*WHAT IS REQUIRED*: Work out how many lines below hold the string "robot" and state only that figure.

(Dataset entries)
--*--

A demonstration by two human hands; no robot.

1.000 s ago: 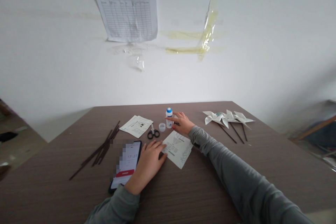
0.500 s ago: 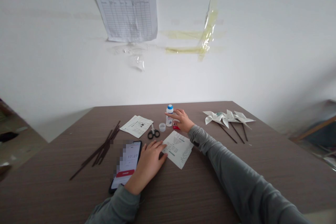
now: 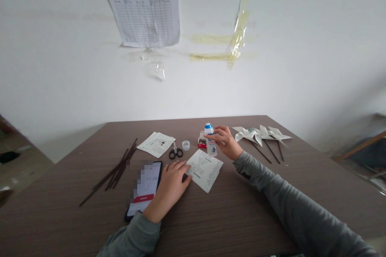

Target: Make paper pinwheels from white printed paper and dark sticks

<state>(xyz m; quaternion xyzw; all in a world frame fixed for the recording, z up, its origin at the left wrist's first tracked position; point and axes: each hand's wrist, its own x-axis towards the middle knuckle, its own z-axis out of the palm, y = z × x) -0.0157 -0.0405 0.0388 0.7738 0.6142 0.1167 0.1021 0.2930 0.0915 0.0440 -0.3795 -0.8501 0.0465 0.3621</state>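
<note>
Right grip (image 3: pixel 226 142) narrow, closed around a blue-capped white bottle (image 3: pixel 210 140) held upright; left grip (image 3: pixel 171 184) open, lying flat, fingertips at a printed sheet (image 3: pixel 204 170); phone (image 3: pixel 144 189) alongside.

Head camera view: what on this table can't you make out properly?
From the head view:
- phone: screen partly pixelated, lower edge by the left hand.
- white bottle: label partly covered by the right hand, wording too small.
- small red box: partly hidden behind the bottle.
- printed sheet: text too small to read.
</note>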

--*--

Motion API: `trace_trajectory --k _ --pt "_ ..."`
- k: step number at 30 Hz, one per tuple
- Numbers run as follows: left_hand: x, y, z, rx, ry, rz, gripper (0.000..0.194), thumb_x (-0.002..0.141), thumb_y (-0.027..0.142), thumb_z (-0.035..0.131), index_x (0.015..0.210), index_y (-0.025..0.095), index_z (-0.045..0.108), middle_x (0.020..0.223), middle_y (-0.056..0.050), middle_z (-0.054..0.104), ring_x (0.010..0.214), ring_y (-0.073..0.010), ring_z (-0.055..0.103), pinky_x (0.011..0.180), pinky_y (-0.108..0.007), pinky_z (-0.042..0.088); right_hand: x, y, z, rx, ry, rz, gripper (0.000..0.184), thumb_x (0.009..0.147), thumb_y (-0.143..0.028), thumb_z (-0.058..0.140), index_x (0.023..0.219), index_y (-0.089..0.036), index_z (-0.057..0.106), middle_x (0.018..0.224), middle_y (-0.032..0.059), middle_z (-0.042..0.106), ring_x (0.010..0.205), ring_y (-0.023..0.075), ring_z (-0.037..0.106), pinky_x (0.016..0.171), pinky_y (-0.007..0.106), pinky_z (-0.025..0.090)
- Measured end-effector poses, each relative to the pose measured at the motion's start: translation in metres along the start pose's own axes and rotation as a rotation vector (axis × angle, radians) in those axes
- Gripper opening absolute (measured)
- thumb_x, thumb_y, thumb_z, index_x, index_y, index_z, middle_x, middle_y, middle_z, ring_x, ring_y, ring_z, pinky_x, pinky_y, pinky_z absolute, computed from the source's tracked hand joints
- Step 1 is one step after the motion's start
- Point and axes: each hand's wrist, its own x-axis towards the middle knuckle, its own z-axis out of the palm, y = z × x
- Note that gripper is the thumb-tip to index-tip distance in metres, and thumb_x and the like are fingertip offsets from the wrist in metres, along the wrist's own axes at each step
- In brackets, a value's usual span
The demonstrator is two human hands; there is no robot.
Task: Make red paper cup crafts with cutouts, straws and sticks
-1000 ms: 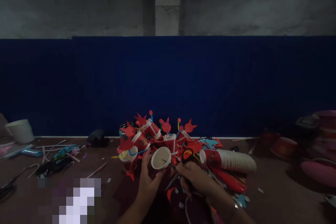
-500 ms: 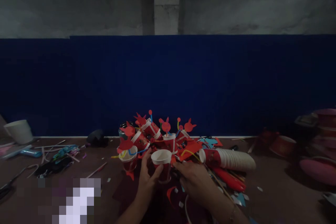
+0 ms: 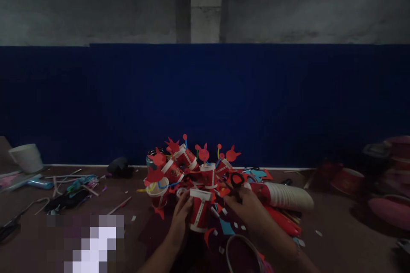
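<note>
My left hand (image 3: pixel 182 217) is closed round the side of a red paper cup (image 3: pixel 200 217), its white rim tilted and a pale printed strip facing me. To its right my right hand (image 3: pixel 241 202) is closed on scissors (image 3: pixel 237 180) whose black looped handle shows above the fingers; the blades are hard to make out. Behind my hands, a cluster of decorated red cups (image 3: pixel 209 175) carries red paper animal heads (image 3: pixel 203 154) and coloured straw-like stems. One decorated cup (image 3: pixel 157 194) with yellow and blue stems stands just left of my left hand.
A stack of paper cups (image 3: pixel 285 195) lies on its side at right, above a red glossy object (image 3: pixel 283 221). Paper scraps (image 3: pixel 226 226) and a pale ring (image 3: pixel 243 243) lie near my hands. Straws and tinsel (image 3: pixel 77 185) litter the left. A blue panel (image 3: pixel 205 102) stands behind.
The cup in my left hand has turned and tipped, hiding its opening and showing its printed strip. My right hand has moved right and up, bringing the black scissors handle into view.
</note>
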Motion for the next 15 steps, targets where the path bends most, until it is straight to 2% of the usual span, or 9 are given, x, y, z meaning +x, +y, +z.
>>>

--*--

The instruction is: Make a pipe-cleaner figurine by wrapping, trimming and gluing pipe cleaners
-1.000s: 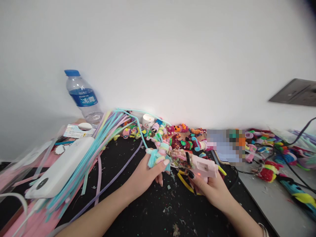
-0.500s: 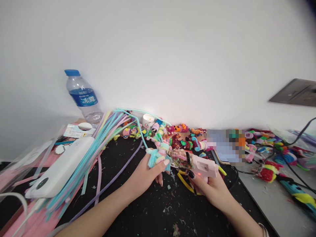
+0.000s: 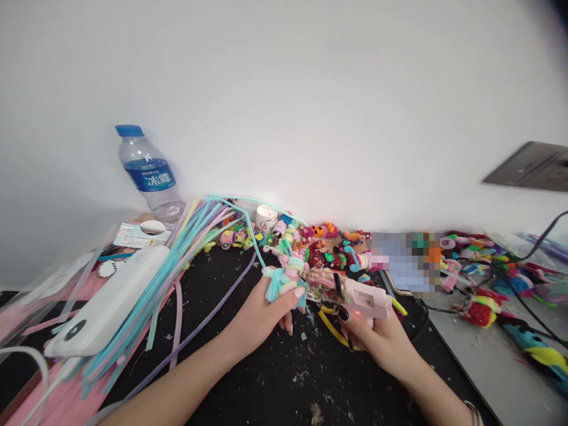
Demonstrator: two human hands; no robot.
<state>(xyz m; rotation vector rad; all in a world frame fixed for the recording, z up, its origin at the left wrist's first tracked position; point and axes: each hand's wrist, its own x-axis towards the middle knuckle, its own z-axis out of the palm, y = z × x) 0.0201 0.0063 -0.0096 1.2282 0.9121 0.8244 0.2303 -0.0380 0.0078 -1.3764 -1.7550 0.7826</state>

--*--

*THE ANSWER*: 3